La morte di Gesù è seguita da due fatti molto espressivi: il velo del tempio si spezza e il centurione romano proclama Gesù Figlio di Dio. Il Velo del tempio segnava l’ultima barriera di fronte al Santo dei Santi, luogo della presenza di Dio nel tempio. Solo il sommo sacerdote poteva entrarvi. Con la morte di Gesù, il velo del tempio si lacera ad indicare che ora, l’accesso a Dio è aperto a tutti, anche ai pagani. Le troppe separazioni che impediscono all’uomo di accostarsi a Dio, sono ormai definitivamente strappate, ormai non c’è più nessun velo che li divide. Ogni uomo ora ha libero accesso a Dio, perché il suo amore si è versato senza riserve su ogni uomo. Primo testimone dell’aver accesso alla presenza di Dio, è proprio un pagano, il centurione romano. Lui è il primo che ai piedi della croce non si scandalizza per la sorte di Gesù, ma riconosce nel crocifisso il Figlio di Dio. E’ importante rilevare che la professione di fede del centurione nasce dal modo con cui Gesù è morto: “Allora il centurione che gli stava di fronte, vistolo spirare in quel modo, disse: Veramente quest’uomo era Figlio di Dio!”.

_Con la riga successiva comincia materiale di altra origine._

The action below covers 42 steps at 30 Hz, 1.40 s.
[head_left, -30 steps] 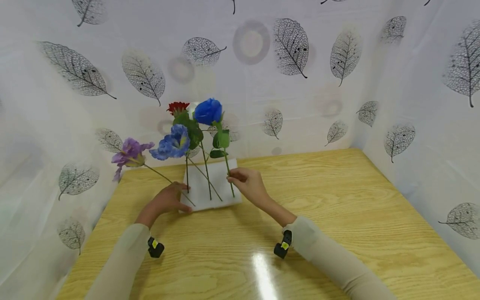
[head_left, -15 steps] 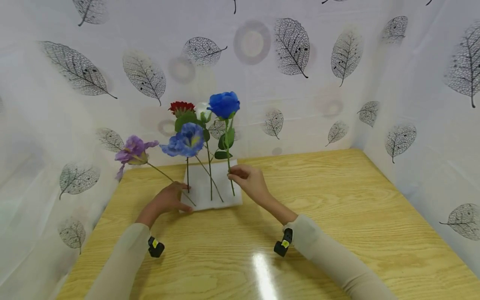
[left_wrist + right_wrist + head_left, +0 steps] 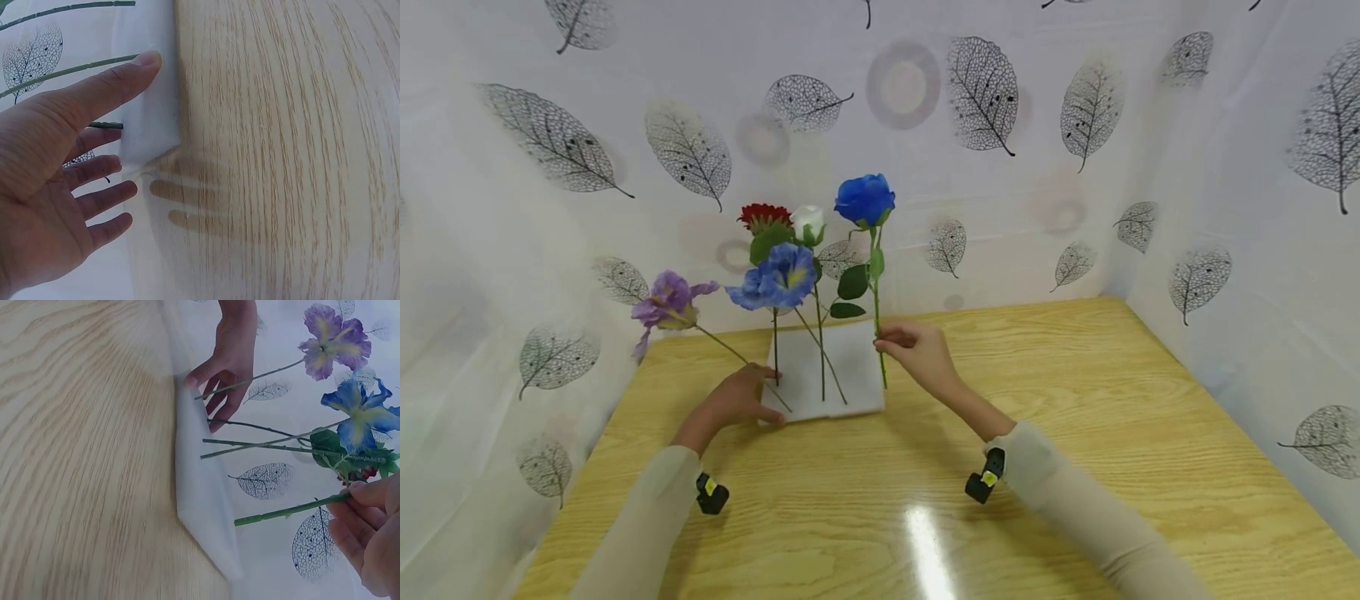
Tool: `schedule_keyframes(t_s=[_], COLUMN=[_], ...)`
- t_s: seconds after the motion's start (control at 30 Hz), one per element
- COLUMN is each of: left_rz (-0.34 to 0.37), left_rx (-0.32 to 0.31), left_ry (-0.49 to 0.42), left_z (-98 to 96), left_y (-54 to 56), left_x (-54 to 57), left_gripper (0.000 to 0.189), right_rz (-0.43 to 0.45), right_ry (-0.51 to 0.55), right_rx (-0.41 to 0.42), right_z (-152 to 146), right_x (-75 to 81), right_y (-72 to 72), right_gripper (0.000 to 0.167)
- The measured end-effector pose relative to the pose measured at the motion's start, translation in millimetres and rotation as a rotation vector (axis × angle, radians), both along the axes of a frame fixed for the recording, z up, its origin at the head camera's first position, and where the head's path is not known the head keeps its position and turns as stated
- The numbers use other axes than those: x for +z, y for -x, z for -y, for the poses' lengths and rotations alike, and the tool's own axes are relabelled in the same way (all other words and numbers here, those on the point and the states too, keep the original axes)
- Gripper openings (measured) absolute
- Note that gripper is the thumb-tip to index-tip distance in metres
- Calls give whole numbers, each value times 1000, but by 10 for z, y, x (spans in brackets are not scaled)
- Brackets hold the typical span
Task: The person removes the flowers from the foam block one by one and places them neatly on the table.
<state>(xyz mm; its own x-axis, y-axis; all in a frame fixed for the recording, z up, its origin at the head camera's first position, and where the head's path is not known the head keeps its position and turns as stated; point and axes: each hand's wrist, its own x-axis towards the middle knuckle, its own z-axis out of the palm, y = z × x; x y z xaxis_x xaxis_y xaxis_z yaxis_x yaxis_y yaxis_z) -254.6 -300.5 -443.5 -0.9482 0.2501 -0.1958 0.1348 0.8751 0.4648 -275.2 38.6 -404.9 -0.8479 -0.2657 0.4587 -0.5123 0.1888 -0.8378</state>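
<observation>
A blue artificial rose (image 3: 865, 200) stands upright in my right hand (image 3: 917, 354), which pinches its green stem (image 3: 281, 514) between thumb and fingers. The stem's bottom end is at the right edge of a white foam block (image 3: 857, 367). My left hand (image 3: 737, 396) rests at the block's left end, thumb (image 3: 125, 78) lying on it, other fingers spread along its side. Stuck in the block are a leaning purple flower (image 3: 668, 302), a light blue flower (image 3: 786, 275), a white rose (image 3: 808, 223) and a red flower (image 3: 765, 217).
The foam block sits near the back of a wood-grain table (image 3: 1037, 400). White cloth (image 3: 910, 183) printed with dark leaves hangs behind and at both sides. The purple flower leans out over the left hand.
The blue rose has swung upright and moved right with my right hand, its stem end now at the block's right edge. My left hand has stayed put.
</observation>
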Motion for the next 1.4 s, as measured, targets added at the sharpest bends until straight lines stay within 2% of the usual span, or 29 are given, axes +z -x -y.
schedule_keyframes(t_s=[0.13, 0.3, 0.6, 0.93, 1.2, 1.4], left_rz=[-8, -14, 5, -13, -6, -7], left_rx=[-5, -4, 4, -11, -6, -4], left_ry=[-11, -26, -31, -30, -50, -56], left_z=[2, 7, 23, 18, 10, 7], left_y=[-4, -14, -14, -24, -32, -36], left_x=[14, 23, 8, 1, 9, 7], left_gripper=[95, 92, 95, 94, 91, 91], right_rz=[27, 100, 323, 519, 622, 697], right_ry=[-7, 9, 6, 51, 62, 60], right_rx=[1, 43, 100, 181, 231, 254], right_z=[-110, -257, -467, -635, -731, -758], right_x=[-11, -64, -209, -339, -446, -517], right_y=[19, 66, 129, 116, 96, 85], right_gripper=[17, 19, 26, 30, 40, 41])
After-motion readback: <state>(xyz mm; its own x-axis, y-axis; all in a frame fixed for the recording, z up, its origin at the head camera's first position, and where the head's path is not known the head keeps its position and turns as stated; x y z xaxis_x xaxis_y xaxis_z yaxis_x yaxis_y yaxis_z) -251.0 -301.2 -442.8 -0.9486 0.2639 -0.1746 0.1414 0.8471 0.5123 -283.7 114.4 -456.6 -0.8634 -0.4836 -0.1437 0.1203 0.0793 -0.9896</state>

In tutto il vangelo di Luca questo pagano è l’unico che confessa Gesù, “Figlio di Dio”. Questa è la prima confessione di fede cristiana. Nel centurione vi è la conferma che davvero tutti ora possono partecipare alla nuova alleanza iniziata nella morte di Gesù. Lui è il primo ad essere entrato, con la sua fede, nel luogo più pieno dell’incontro tra l’uomo e Dio.

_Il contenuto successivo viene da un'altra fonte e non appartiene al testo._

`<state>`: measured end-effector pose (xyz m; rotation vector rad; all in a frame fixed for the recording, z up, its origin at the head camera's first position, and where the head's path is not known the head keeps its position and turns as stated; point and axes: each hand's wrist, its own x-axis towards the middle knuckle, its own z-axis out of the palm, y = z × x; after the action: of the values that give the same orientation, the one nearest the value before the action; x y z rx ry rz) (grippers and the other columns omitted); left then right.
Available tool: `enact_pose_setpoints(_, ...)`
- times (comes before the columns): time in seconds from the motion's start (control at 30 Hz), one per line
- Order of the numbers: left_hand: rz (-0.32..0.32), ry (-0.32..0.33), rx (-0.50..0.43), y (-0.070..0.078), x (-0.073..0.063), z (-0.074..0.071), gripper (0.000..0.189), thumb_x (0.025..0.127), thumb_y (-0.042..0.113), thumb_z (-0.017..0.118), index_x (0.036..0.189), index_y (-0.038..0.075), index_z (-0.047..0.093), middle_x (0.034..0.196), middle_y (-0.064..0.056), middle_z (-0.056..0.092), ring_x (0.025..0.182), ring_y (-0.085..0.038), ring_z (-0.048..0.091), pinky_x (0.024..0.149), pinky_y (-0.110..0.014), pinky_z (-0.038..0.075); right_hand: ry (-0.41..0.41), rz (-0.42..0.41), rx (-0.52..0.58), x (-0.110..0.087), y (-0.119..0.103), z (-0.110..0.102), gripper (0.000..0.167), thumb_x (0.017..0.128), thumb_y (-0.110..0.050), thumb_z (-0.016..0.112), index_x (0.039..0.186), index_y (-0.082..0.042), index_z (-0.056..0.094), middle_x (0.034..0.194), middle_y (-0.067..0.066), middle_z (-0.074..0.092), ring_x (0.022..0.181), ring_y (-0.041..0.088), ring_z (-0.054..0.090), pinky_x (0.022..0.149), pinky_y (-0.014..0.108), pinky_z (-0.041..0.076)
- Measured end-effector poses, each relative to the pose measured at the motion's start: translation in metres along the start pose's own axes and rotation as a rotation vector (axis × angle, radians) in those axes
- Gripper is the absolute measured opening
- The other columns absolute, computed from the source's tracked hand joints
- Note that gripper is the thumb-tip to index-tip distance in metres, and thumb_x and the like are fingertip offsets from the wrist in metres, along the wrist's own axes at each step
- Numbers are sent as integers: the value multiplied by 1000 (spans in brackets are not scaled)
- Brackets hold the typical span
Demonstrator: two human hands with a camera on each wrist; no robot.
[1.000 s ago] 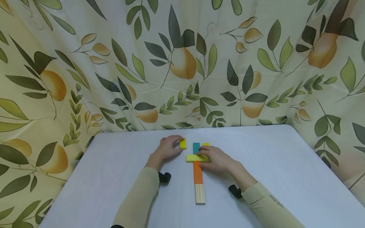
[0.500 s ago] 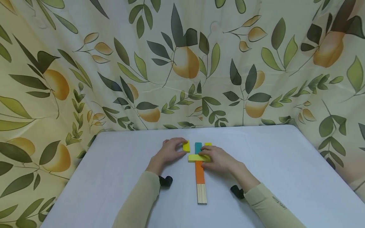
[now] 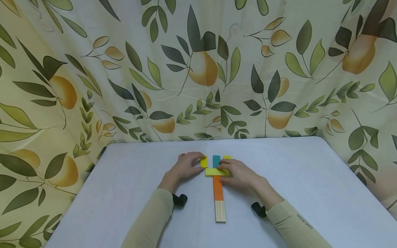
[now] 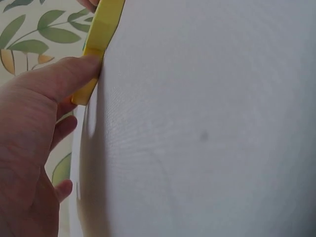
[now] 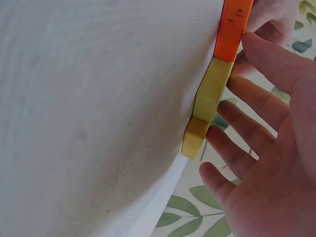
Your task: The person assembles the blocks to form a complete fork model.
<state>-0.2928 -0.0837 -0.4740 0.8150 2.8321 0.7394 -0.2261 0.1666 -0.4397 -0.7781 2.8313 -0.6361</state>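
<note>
My left hand (image 3: 185,167) pinches a small yellow block (image 3: 203,162) between thumb and fingers. That block's near end meets the left part of a yellow-green bar (image 3: 212,172), as the left wrist view also shows. The bar lies crosswise between a teal block (image 3: 216,160) and an orange block (image 3: 217,190), with a striped bare-wood block (image 3: 220,211) at the near end. My right hand (image 3: 238,174) touches the bar and its neighbours with outstretched fingers. A second yellow block (image 5: 194,139) adjoins the bar's right part; the hand partly hides it in the head view.
All the blocks lie flat on a table (image 3: 124,193) covered in white cloth. A curtain (image 3: 198,103) with a fruit-and-leaf print hangs behind the far edge and along both sides. Each wrist carries a black camera mount (image 3: 180,200).
The left hand has slid the yellow block right and nearer, from apart to against the yellow-green bar. My right hand has stayed over the bar; the whole view has shifted slightly.
</note>
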Motion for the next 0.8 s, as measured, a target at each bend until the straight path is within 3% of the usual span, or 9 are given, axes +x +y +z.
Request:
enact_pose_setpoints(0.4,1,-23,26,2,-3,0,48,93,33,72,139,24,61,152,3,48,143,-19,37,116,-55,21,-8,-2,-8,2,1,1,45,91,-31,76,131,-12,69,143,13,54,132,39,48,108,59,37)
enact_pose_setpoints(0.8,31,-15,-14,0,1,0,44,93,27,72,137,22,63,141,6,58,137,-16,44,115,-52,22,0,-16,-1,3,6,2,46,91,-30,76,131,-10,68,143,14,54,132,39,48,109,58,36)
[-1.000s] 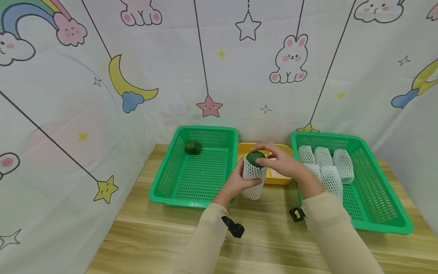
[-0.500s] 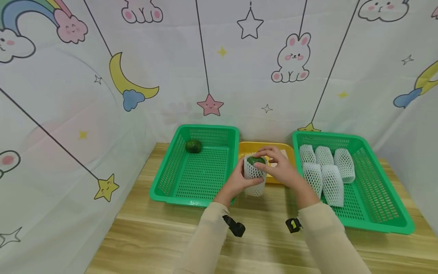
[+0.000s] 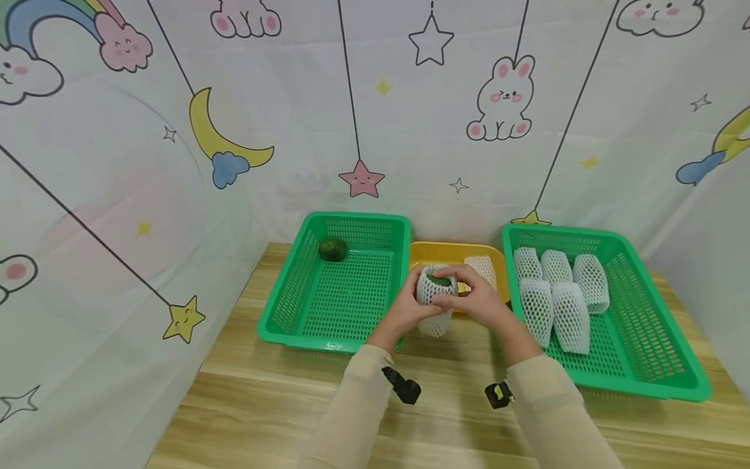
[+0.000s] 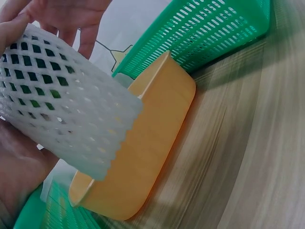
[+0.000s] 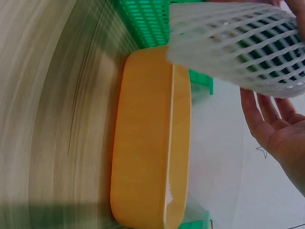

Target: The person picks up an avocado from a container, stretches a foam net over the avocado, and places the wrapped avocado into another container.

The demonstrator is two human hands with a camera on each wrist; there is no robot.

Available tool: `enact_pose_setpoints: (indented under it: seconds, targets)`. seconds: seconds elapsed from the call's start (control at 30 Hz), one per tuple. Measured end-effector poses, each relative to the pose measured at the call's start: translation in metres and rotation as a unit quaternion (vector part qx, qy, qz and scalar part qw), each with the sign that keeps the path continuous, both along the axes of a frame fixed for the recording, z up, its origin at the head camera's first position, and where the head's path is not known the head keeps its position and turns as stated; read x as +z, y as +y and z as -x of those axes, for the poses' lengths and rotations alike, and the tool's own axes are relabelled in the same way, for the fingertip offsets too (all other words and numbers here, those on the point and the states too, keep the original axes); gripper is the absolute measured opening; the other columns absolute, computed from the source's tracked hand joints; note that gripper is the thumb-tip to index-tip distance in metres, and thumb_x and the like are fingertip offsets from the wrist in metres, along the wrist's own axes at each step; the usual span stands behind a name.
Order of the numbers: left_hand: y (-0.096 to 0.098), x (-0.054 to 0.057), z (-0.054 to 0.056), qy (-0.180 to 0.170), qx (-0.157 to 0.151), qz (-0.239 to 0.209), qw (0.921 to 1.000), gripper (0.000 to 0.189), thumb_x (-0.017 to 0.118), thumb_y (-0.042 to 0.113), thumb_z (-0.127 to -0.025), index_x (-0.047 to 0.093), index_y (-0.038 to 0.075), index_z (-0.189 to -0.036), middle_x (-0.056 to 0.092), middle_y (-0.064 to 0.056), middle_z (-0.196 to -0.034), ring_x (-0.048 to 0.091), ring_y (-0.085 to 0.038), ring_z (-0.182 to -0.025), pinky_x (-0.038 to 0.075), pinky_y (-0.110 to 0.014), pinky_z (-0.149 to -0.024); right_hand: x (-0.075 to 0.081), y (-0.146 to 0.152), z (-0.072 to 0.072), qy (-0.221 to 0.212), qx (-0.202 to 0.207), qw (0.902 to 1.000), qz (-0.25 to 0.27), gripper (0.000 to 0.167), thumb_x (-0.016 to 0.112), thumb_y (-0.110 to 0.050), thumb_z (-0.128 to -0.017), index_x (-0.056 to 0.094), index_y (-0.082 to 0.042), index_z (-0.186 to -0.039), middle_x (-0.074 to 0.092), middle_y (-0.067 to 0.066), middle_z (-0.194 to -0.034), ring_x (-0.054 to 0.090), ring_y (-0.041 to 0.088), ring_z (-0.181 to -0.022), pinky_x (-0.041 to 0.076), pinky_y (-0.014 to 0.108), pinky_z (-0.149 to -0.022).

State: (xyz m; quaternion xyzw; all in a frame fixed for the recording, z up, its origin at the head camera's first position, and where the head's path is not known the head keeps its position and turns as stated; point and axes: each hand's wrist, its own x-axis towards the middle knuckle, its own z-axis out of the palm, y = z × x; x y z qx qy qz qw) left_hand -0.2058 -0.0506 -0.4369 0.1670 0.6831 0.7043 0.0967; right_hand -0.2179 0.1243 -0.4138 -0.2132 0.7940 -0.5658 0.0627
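Observation:
A white foam net sleeve [image 3: 435, 319] stands nearly upright above the table, in front of the yellow bin. Inside its upper part sits a dark green avocado [image 3: 439, 281], its top showing at the opening. My left hand [image 3: 408, 305] grips the sleeve round its side. My right hand [image 3: 477, 296] pinches the sleeve's rim, fingers over the top by the avocado and thumb on the near side. In the left wrist view, the sleeve [image 4: 102, 126] shows green through its mesh, and its lower end hangs loose. Another avocado [image 3: 333, 249] lies in the left green basket [image 3: 334, 345].
The yellow bin [image 3: 430, 247] stands between the baskets, with white foam netting [image 3: 482, 266] in it. Several foam-sleeved pieces [image 3: 570, 316] lie in the right green basket [image 3: 662, 389]. A printed curtain [image 3: 410, 130] hangs behind the wooden table [image 3: 263, 404].
The avocado has sunk deeper into the sleeve, so less of it shows. My right hand has moved down from the avocado's top to the sleeve's rim. My left hand keeps its grip.

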Motion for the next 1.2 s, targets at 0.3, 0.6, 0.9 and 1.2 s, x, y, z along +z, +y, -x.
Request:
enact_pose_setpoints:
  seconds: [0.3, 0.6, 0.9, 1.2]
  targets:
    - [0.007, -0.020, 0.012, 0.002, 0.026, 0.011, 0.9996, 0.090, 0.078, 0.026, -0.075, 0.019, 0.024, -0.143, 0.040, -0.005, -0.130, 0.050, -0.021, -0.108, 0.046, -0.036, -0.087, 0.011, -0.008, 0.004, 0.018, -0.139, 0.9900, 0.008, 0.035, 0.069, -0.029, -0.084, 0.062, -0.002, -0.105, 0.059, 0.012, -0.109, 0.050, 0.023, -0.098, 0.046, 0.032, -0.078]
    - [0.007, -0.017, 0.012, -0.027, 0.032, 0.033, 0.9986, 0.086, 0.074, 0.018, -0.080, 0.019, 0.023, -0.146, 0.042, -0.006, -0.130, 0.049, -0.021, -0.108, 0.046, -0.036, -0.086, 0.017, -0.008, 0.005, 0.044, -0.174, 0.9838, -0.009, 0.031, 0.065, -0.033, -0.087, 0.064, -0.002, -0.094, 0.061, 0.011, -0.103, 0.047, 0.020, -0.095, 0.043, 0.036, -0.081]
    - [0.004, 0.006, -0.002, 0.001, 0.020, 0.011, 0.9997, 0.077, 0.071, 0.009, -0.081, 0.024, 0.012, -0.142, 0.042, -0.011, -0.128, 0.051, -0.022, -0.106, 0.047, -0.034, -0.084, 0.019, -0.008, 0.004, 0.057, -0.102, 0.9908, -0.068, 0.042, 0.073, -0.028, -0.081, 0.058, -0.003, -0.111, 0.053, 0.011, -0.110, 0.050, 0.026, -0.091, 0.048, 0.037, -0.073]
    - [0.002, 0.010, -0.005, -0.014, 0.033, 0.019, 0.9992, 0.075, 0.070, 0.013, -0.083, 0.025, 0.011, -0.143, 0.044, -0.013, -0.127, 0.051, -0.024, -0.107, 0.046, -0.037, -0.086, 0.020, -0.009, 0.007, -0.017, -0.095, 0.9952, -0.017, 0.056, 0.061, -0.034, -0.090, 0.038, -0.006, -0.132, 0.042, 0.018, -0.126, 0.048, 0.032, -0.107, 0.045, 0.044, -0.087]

*C’era un uomo che si chiamava Giuseppe, membro del consiglio, uomo buono e giusto; *egli non aveva acconsentito alla decisione né all’opera degli altri. Era originario di Arimatea, città della Giudea, e aspettava il regno di Dio. *Egli si presentò a Pilato e chiese il corpo di Gesù. *E, depostolo dalla croce, lo avvolse in un lenzuolo e lo pose in un sepolcro scavato nella roccia, nel quale non era ancora stato deposto nessuno. *Era il giorno della preparazione e stava per avere inizio il sabato. *Le donne che erano venute con Gesù dalla Galilea seguivano da vicino Giuseppe e osservavano il sepolcro e come veniva deposto il corpo di Gesù. *Poi se ne tornarono e prepararono aromi e unguenti. Il giorno di sabato osservarono il riposo prescritto.

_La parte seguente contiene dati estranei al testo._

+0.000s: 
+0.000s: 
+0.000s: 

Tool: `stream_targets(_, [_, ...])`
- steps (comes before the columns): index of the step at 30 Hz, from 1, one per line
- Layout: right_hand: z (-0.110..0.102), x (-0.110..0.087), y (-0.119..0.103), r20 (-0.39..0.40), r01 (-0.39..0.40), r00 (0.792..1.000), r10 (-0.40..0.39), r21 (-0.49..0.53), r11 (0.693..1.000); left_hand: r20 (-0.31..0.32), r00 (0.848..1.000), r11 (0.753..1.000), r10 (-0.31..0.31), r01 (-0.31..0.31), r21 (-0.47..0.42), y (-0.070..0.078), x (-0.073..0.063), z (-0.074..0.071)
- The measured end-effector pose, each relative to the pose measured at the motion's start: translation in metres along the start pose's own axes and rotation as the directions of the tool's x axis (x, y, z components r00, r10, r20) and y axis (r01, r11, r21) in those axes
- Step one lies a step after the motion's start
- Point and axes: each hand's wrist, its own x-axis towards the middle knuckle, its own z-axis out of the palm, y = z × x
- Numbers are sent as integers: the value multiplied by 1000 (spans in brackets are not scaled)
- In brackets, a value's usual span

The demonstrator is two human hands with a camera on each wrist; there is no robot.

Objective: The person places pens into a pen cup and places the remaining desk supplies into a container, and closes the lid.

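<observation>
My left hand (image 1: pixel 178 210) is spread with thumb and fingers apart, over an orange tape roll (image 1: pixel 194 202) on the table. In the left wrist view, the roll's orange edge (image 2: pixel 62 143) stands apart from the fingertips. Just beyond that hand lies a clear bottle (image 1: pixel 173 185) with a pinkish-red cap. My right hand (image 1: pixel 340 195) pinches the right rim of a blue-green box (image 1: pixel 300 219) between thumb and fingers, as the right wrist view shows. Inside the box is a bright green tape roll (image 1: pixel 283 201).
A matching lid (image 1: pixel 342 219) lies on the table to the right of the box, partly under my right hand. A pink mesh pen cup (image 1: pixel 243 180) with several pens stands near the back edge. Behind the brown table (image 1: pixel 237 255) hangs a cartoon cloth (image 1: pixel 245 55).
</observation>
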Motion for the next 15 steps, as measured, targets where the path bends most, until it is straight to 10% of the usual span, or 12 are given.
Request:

L’ultimo episodio della vicenda storica di Gesù è la sua sepoltura. Gesù viene sepolto per iniziativa di un giudeo simpatizzante e autorevole, identificato con Giuseppe d’Arimatea (At.13,29). Già questo particolare, cioè che non si tratti di un discepolo qualificato, depone a favore della storicità del fatto. I giustiziati, secondo il diritto giudaico e anche romano, erano destinati alla fossa comune, se non intervenivano parenti o amici a richiederne la sepoltura privata. Inoltre, secondo l’usanza giudaica fondata su Dt. 21,22-23 e rispettata dall’autorità romana, il corpo dei condannati a morte doveva essere deposto dalla croce prima del calar del sole. Così come una certa fretta nella sepoltura: è un venerdì, vigilia del riposo sabbatico, che inizia col calar del sole. Dunque l’intervento di Giuseppe d’Arimatea è provvidenziale poiché, audacemente, chiede il corpo a Pilato. Il corpo del condannato viene consegnato non senza avere prima verificato che veramente fosse morto. Anche gli altri particolari della sepoltura, come la collocazione del cadavere in un lenzuolo o sindone nel sepolcro scavato nella roccia, corrispondono alle usanze giudaiche. Poi la pietra di chiusura venne fatta rotolare per sigillare l’ingresso. Chiude il racconto della morte di Gesù, un’ultima notizia: due donne, Maria Maddalena e Maria di Giuseppe, appartenenti al gruppo delle donne che ha seguito Gesù, sono testimoni oculari del sito del sepolcro, e permette all’evangelista di stabilire la continuità storica tra quest’episodio e la visita delle donne al sepolcro la domenica mattina.